◆ Exercise requirements: Print all the records below exactly as they stand, but leave out the pictures.

◆ Supplied records:

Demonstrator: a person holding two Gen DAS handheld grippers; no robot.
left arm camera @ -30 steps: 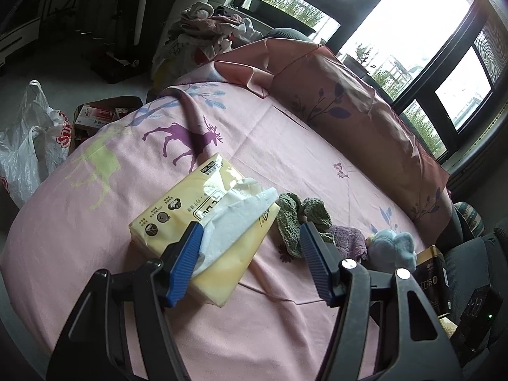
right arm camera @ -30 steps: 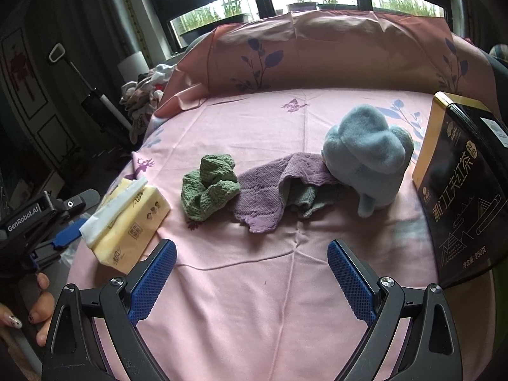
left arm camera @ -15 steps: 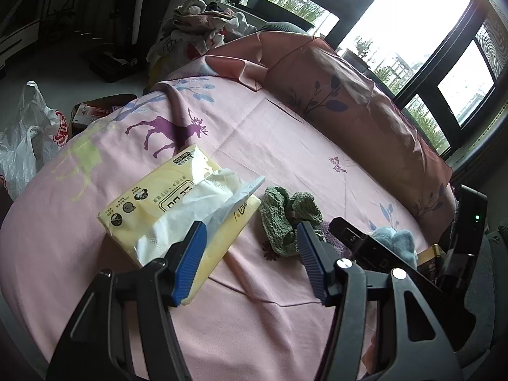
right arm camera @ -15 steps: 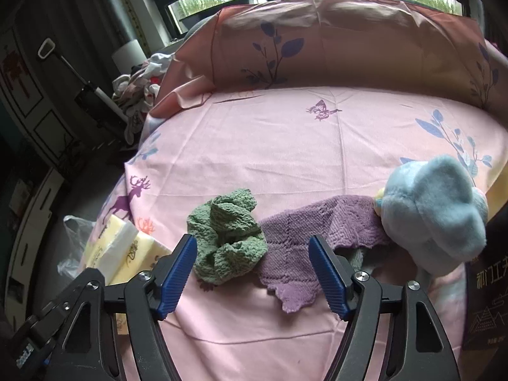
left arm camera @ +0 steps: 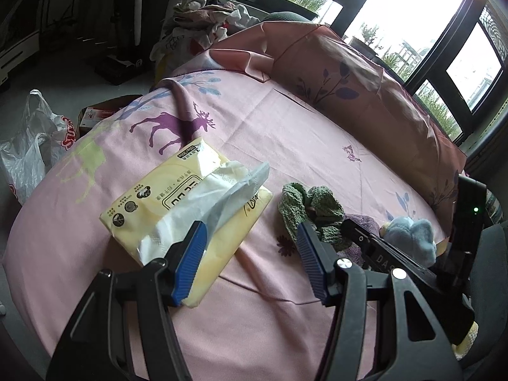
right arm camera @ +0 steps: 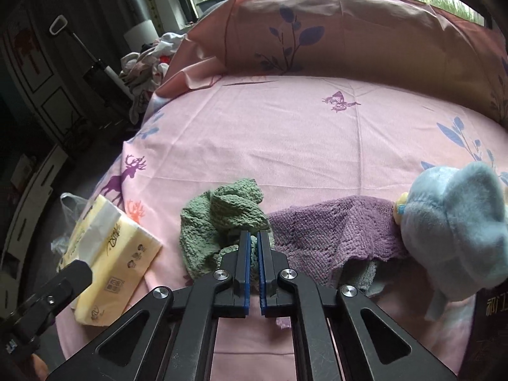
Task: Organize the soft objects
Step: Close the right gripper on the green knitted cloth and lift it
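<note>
Both grippers are black plastic frames with triangular cut-outs and round silver screws at the joints. The left gripper (left arm camera: 250,254) carries ribbed blue pads (left arm camera: 190,260) on its fingers; the right gripper (right arm camera: 253,254) has matching blue pads (right arm camera: 247,273). A small green light (left arm camera: 475,209) glows on the right tool's housing.

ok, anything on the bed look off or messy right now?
Mostly the cloths: the green cloth is crumpled in a heap, with the right gripper shut on a fold of it. The purple cloth lies rumpled, partly under the blue plush toy. A tissue trails loose from the yellow tissue pack. Nothing spilled or damaged.
</note>
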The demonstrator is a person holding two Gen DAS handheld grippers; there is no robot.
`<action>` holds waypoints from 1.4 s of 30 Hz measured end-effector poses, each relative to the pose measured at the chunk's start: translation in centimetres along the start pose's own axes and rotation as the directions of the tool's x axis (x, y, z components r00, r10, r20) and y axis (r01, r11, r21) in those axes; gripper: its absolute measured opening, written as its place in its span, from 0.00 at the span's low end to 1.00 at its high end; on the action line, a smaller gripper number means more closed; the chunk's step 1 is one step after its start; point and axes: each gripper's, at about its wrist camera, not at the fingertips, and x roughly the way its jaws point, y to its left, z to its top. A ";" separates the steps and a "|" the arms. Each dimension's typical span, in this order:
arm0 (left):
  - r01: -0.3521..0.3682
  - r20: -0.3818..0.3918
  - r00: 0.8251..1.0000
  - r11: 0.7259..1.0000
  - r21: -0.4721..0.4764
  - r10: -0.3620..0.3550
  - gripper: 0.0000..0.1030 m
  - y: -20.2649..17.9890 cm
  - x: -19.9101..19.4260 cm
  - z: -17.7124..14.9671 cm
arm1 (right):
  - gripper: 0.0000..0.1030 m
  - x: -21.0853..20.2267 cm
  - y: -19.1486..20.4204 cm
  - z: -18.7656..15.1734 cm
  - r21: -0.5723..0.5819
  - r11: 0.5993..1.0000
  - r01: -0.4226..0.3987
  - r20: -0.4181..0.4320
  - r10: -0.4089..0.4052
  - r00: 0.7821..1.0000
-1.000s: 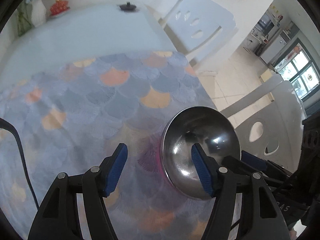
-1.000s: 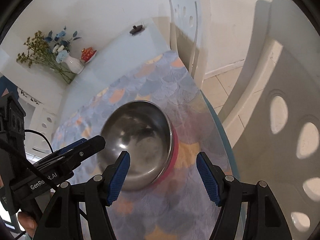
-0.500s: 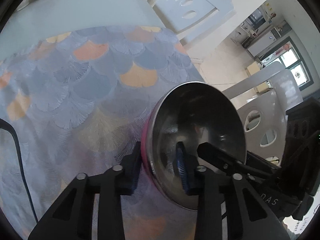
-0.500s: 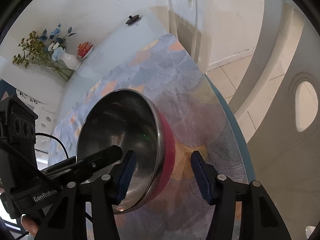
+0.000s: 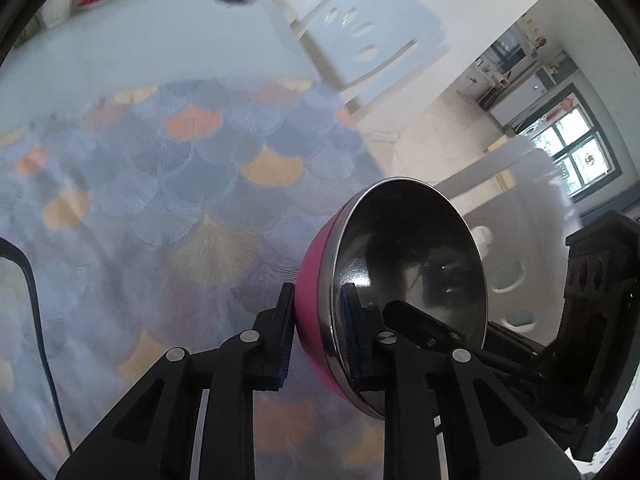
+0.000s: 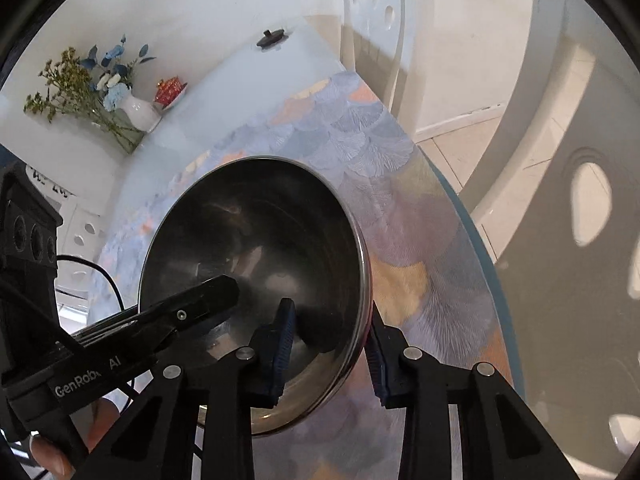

◆ Response to this task:
Demonstrator: a person holding two Gen DAS handheld grippers; no robot.
left arm camera @ -30 steps: 
right arm camera @ -30 steps: 
left arm camera @ -15 steps: 
right arm camera @ -15 steps: 
left arm camera @ +0 steps: 
right arm camera @ +0 steps: 
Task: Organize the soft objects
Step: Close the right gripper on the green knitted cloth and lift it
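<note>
Both grippers are black plastic frames with triangular cut-outs and round silver screws at the joints. The left gripper (left arm camera: 250,254) carries ribbed blue pads (left arm camera: 190,260) on its fingers; the right gripper (right arm camera: 253,254) has matching blue pads (right arm camera: 247,273). A small green light (left arm camera: 475,209) glows on the right tool's housing.

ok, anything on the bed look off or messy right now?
Mostly the cloths: the green cloth is crumpled in a heap, with the right gripper shut on a fold of it. The purple cloth lies rumpled, partly under the blue plush toy. A tissue trails loose from the yellow tissue pack. Nothing spilled or damaged.
</note>
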The demonstrator is a person holding two Gen DAS handheld grippers; there is no robot.
`<action>` holds waypoints from 1.4 s of 30 Hz measured end-effector poses, each relative to the pose measured at the chunk's start: translation in centimetres along the start pose's own axes and rotation as the directions of the tool's x axis (x, y, z components r00, r10, r20) and y axis (r01, r11, r21) in those axes; gripper: its absolute measured opening, written as its place in its span, from 0.00 at the span's low end to 1.00 at its high end; on the action line, a smaller gripper number means more closed; the chunk's step 1 is one step after its start; point and axes: each gripper's, at about its wrist camera, not at the fingertips, and x roughly the way its jaws point, y to its left, z to its top. A ";" separates the steps and a "|" the arms. Each dimension's typical span, in this order:
arm0 (left):
  - r01: -0.3521..0.3682
  - r20: -0.3818..0.3918
  - r00: 0.8251..1.0000
  - r11: 0.7259..1.0000
  - r21: -0.4721..0.4764
  - r10: -0.3620..0.3550
  - gripper: 0.0000..0.1030 m
  - y: -20.2649..17.9890 cm
  - x: -19.9101..19.4260 cm
  - z: -17.7124..14.9671 cm
arm1 (right):
  - gripper: 0.0000..0.1030 m
  - x: -21.0853..20.2267 cm
  - y: -19.1486..20.4204 cm
  - z: -18.7656..15.1734 cm
  - r21: -0.5723..0.5819
  - r11: 0.5993..1.0000
  - r01: -0.4226..0.3987
  - r20: -0.4181..0.4320
  - r10: -0.4089..0.4052
  - r00: 0.7821..1.0000
-1.000s: 
-1.000s: 
-0.500s: 
-0.500s: 
+0.000s: 
+0.000s: 

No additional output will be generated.